A chave gira o cilindro e abre a portinha metálica da caixa postal. Nada de encomendas ou mensagens, apenas o vazio. Saio do prédio dos Correios com uma estranha sensação náufraga, que me empurra sem razão para o café Aurora.
De longe, o grande prédio antigo, fardado de cinza, como um gigante ciclope a nos observar com seu olho-relógio. Os homens e os pombos, aos bandos, conspiram um não sei o quê. As pedras portuguesas, encardidas e irregulares, desafiam os pedestres mais apressados que margeiam a Praça da Bandeira.

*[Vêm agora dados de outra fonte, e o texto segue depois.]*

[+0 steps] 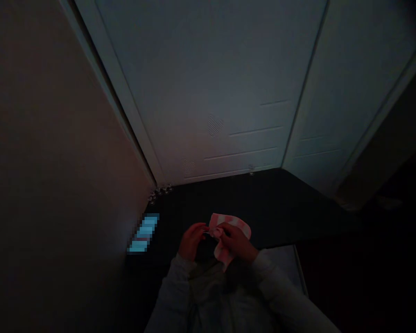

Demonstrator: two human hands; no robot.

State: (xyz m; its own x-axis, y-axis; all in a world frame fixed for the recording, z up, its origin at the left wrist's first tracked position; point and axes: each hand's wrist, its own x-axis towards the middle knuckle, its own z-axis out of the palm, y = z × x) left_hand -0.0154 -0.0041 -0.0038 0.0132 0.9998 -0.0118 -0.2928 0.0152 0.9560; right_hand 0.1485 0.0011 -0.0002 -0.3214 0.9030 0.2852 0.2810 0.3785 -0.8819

A imagem do prédio não me sai da memória. Lustres amarelados e uma escada que mais parece arquibancada de vendedores de papel e envelopes. Um gradil de ferro com desenhos simétricos que dão um ar de castelo fortificado. No entanto, a pele cinza do monstro parece tatuada com inscrições que nos lembram que estamos no século 21.
Alguns dos arabescos em spray dos pichadores são de difícil leitura. Tatuadores urbanos demarcam seus territórios na pele fria da cidade. Alpinistas do abandono preferem as madrugadas para a escrita dos sonhos indecifráveis.
Poetas do instante, combatidos pela polícia e odiados pelos vigilantes, os pichadores se reúnem em bandos como os políticos. Vândalos adolescentes incorporam ao já poluído meio urbano à saturação de mensagens, como um anúncio sem produto.
O prédio dos Correios e Telégrafos já foi quase todo pichado como uma imensa carta cinza extraviada. No café Aurora, às vezes me pego pensando coisas do tipo: por que considerar os pichadores como pessoas que sujam as cidades quando em época de eleição esses outros distintos senhores de terno & gravata se acham no direito de tingir as ruas com suas repetidas e periódicas "ideologias" coloridas?
Subo a Getúlio Vargas em direção ao Cata Livros. A discreta ladeira não me deixa sem pensar na questão. Leio a grande carta cinza extraviada mesmo sem entendê-la. Alguns pombos desgarrados voam baixo, entre lavadores de carro e a Faculdade de Contabilidade e Administração. Pombos sem mensagens numa época de confusão e entropia entre os homens. Uma época de ruídos indecifráveis, uma época naufraga de si mesma, um vazio de utopias feito minha caixa postal.